Copy the data below exactly, omitting any picture it contains.
COLLECTED MATERIAL section start
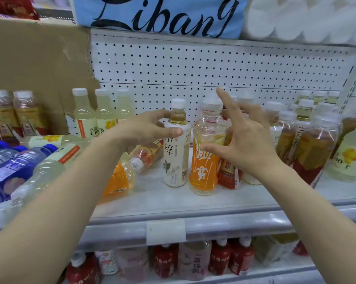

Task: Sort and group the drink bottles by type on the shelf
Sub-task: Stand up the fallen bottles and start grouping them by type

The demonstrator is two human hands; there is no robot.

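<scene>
We see the left hand gripping the white-label tea bottle, upright mid-shelf near the front edge. Right hand fingers spread, holding nothing, just beside the orange drink bottle, which touches the tea bottle.

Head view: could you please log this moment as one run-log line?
left hand: grips white-label tea bottle, upright | right hand: open, beside orange bottle | shelf: bottles mixed, several lying left
</scene>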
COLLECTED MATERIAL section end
(ANSWER SECTION):
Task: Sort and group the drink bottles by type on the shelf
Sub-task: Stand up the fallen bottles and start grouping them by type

The demonstrator is two human hands; there is no robot.

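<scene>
We see the left hand gripping the white-label tea bottle, upright mid-shelf near the front edge. Right hand fingers spread, holding nothing, just beside the orange drink bottle, which touches the tea bottle.

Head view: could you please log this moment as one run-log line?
left hand: grips white-label tea bottle, upright | right hand: open, beside orange bottle | shelf: bottles mixed, several lying left
</scene>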

This exercise has been answered in full.